**Directions**
All of the data must be output exactly, with every picture left out.

◆ ◆ ◆ ◆ ◆ ◆ ◆

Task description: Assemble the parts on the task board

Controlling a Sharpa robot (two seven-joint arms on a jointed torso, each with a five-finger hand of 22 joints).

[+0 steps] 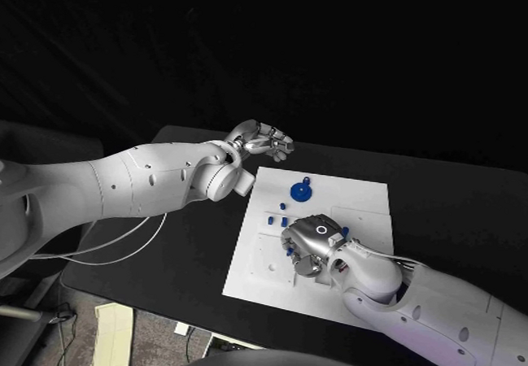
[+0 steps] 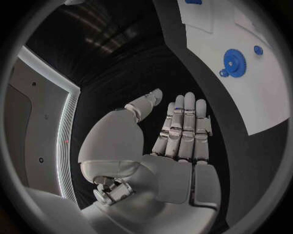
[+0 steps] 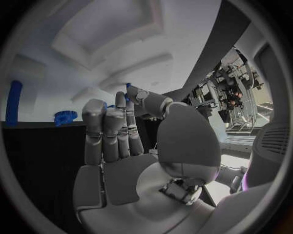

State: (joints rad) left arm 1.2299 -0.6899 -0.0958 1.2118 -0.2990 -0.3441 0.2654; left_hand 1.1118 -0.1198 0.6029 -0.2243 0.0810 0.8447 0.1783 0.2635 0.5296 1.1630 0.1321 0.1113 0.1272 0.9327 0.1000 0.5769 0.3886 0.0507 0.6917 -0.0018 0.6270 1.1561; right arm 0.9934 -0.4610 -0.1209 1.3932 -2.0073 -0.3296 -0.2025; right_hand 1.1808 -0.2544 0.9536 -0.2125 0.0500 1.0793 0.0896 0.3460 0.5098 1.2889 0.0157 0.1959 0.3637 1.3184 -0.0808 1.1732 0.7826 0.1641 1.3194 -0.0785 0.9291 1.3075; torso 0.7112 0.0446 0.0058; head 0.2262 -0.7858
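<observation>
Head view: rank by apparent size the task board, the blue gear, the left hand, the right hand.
1. task board
2. right hand and left hand: look alike and differ in nearness to the camera, so not ranked
3. blue gear

head cam: high, looking down on the black worktop (image 1: 452,183), whole white task board (image 1: 364,195) in frame, both arms entering from the sides
left wrist cam: fisheye, right behind the left hand (image 2: 177,141), very close, facing along the fingers; past them it catches the worktop and a stretch of the board with the big blue gear (image 2: 232,60)
right wrist cam: fisheye, right behind the right hand (image 3: 125,146), close over the board, facing along its surface; a small blue gear (image 3: 65,117) sits at its near edge
overlap: all three see the board; head + left wrist share the big blue gear (image 1: 301,190); head also sees both hands, left (image 1: 263,140), right (image 1: 312,240)
</observation>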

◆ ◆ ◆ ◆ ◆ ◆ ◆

**Output of the exercise**
Task description: Assemble the parts on the task board

Controlling a Sharpa robot (two seven-joint arms on a jointed torso, each with a five-finger hand of 22 joints).

[+0 steps] 
[+0 steps] 
[+0 steps] 

State: (joints rad) left arm 1.2299 -0.6899 -0.0958 1.2118 -0.2990 -0.3441 0.2654; left_hand 1.1118 -0.1198 0.6029 -0.2243 0.0810 0.8447 0.1783 0.2635 0.5296 1.1630 0.1321 0.1113 0.1272 0.9327 0.1000 0.5769 0.3886 0.0507 0.6917 -0.0018 0.6270 1.1561; right arm 0.9934 -0.4610 -0.1209 1.3932 -2.0073 -0.3296 -0.2025; right_hand 1.1808 -0.2544 0.9536 -0.2125 0.0500 1.0793 0.0896 0.3460 0.5098 1.2889 0.0157 0.1959 0.3637 1.3184 -0.0808 1.1732 0.7826 0.1641 1.3194 -0.0785 0.9291 1.3075; torso 0.7112 0.0446 0.0058; head 0.2262 -0.7858
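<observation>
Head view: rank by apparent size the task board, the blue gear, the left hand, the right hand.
1. task board
2. right hand and left hand: look alike and differ in nearness to the camera, so not ranked
3. blue gear

head cam: high, looking down on the black worktop (image 1: 452,183), whole white task board (image 1: 364,195) in frame, both arms entering from the sides
left wrist cam: fisheye, right behind the left hand (image 2: 177,141), very close, facing along the fingers; past them it catches the worktop and a stretch of the board with the big blue gear (image 2: 232,60)
right wrist cam: fisheye, right behind the right hand (image 3: 125,146), close over the board, facing along its surface; a small blue gear (image 3: 65,117) sits at its near edge
overlap: all three see the board; head + left wrist share the big blue gear (image 1: 301,190); head also sees both hands, left (image 1: 263,140), right (image 1: 312,240)
</observation>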

No other output belongs with this exercise.